- Exercise objective:
When you return the data, keep every line exactly as it is and leave out the pictures.

━━ Dataset section ━━

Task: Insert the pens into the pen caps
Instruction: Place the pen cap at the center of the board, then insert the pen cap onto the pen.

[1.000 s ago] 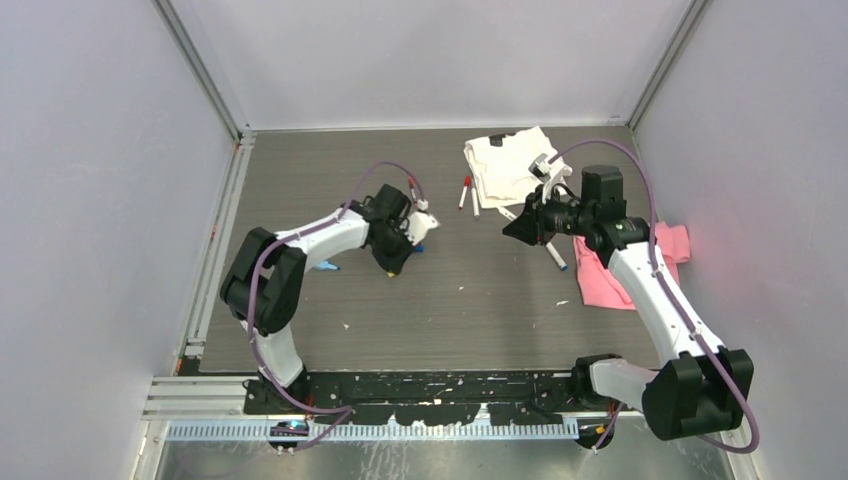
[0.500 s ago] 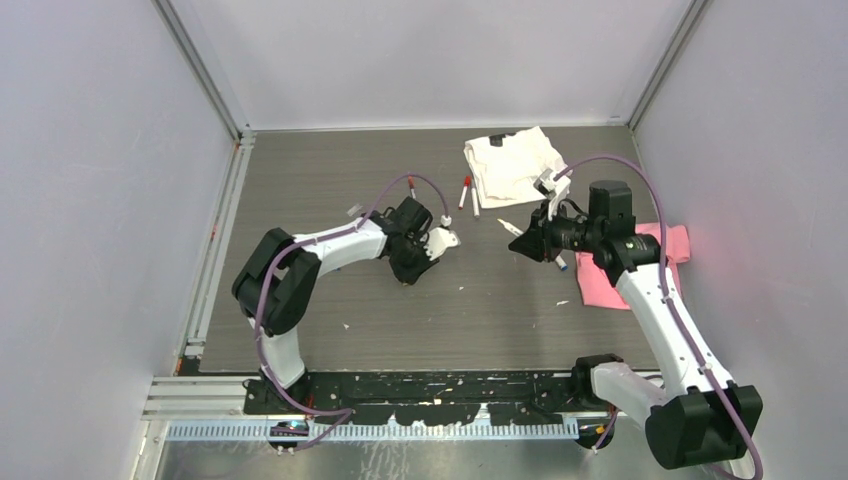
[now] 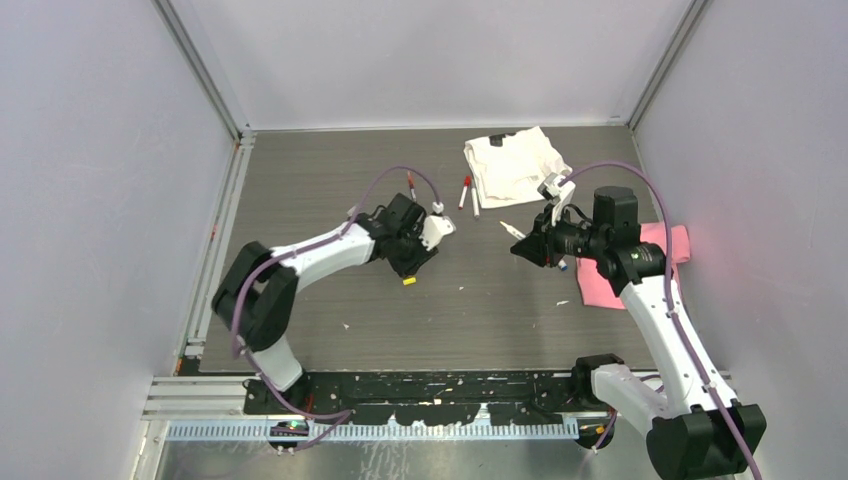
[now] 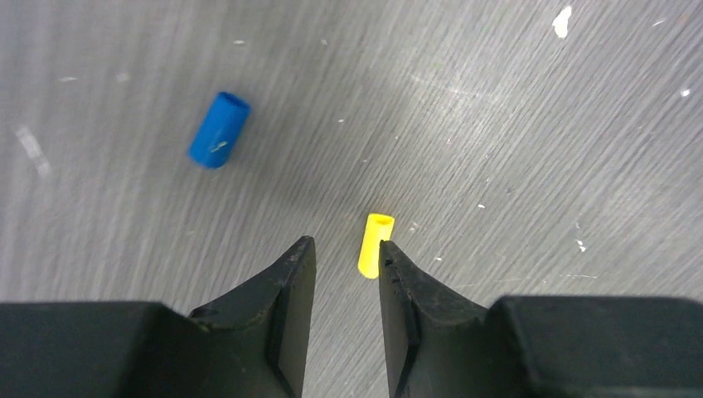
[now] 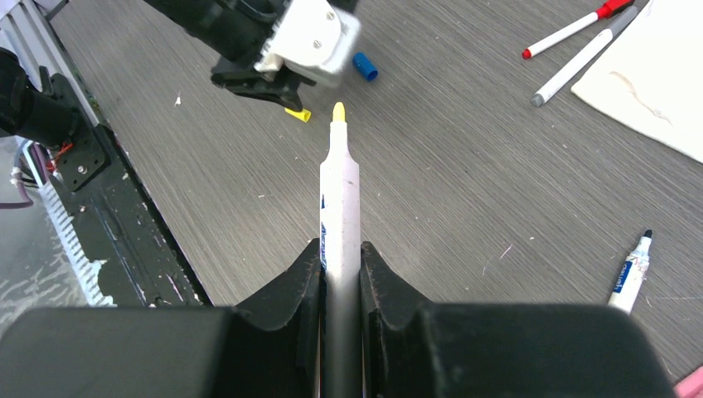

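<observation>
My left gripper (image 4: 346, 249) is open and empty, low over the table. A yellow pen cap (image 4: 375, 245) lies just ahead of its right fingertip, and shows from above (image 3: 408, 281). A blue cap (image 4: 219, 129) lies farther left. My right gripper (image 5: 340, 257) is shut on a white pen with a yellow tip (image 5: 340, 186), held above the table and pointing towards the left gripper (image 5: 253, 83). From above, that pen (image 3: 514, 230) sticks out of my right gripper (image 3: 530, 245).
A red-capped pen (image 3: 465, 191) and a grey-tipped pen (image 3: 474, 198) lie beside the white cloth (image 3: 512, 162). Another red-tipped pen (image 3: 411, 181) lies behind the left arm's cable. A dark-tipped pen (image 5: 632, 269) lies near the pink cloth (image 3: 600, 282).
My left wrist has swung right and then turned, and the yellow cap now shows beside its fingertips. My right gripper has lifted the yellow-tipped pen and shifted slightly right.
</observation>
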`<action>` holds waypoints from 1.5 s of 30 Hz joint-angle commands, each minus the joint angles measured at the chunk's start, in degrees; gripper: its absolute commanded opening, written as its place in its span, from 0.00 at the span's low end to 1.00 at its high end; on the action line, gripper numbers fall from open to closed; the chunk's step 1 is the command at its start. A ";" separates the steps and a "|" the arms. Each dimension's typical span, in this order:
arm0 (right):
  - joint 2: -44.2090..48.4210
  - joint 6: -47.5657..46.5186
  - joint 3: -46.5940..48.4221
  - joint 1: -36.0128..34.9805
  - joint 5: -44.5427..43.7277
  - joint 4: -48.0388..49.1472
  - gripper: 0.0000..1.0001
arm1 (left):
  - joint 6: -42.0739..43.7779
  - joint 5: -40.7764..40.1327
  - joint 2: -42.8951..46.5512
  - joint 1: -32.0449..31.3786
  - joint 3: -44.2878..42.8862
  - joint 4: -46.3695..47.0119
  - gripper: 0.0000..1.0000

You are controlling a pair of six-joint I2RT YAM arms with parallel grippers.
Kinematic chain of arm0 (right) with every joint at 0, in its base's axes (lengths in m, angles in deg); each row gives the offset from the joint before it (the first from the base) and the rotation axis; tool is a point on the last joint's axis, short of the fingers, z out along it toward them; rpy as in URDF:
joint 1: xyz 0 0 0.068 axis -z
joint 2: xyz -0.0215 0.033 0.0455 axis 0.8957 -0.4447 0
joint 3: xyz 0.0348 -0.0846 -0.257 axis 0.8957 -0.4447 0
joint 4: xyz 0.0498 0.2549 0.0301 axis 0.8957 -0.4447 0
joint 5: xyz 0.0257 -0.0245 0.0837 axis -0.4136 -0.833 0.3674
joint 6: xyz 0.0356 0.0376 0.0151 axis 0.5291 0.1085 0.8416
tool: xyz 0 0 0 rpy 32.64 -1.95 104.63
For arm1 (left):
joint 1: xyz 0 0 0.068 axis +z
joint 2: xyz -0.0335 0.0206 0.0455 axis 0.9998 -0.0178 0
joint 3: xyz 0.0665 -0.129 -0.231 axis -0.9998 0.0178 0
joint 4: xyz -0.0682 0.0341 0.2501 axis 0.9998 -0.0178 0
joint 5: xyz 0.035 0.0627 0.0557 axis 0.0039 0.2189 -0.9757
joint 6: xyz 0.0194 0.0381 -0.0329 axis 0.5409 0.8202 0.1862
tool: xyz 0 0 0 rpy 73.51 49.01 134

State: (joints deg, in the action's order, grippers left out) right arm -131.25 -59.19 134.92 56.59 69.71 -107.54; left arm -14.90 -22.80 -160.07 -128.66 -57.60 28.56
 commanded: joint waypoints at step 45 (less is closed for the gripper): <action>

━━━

- Answer to the problem:
Task: Insert the pens into the pen caps
Instruction: Place the pen cap at the center of the board, then insert the pen cap onto the pen.

[1.000 s ago] 
[0.500 s ago] 
[now] 
[now] 
[now] 

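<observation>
My left gripper (image 4: 346, 249) is open and empty, low over the table. A yellow pen cap (image 4: 375, 245) lies just ahead of its right fingertip, and shows from above (image 3: 408, 281). A blue cap (image 4: 219, 129) lies farther left. My right gripper (image 5: 340, 257) is shut on a white pen with a yellow tip (image 5: 340, 186), held above the table and pointing towards the left gripper (image 5: 253, 83). From above, that pen (image 3: 514, 230) sticks out of my right gripper (image 3: 530, 245).
A red-capped pen (image 3: 465, 191) and a grey-tipped pen (image 3: 474, 198) lie beside the white cloth (image 3: 512, 162). Another red-tipped pen (image 3: 411, 181) lies behind the left arm's cable. A dark-tipped pen (image 5: 632, 269) lies near the pink cloth (image 3: 600, 282).
My left wrist has swung right and then turned, and the yellow cap now shows beside its fingertips. My right gripper has lifted the yellow-tipped pen and shifted slightly right.
</observation>
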`<action>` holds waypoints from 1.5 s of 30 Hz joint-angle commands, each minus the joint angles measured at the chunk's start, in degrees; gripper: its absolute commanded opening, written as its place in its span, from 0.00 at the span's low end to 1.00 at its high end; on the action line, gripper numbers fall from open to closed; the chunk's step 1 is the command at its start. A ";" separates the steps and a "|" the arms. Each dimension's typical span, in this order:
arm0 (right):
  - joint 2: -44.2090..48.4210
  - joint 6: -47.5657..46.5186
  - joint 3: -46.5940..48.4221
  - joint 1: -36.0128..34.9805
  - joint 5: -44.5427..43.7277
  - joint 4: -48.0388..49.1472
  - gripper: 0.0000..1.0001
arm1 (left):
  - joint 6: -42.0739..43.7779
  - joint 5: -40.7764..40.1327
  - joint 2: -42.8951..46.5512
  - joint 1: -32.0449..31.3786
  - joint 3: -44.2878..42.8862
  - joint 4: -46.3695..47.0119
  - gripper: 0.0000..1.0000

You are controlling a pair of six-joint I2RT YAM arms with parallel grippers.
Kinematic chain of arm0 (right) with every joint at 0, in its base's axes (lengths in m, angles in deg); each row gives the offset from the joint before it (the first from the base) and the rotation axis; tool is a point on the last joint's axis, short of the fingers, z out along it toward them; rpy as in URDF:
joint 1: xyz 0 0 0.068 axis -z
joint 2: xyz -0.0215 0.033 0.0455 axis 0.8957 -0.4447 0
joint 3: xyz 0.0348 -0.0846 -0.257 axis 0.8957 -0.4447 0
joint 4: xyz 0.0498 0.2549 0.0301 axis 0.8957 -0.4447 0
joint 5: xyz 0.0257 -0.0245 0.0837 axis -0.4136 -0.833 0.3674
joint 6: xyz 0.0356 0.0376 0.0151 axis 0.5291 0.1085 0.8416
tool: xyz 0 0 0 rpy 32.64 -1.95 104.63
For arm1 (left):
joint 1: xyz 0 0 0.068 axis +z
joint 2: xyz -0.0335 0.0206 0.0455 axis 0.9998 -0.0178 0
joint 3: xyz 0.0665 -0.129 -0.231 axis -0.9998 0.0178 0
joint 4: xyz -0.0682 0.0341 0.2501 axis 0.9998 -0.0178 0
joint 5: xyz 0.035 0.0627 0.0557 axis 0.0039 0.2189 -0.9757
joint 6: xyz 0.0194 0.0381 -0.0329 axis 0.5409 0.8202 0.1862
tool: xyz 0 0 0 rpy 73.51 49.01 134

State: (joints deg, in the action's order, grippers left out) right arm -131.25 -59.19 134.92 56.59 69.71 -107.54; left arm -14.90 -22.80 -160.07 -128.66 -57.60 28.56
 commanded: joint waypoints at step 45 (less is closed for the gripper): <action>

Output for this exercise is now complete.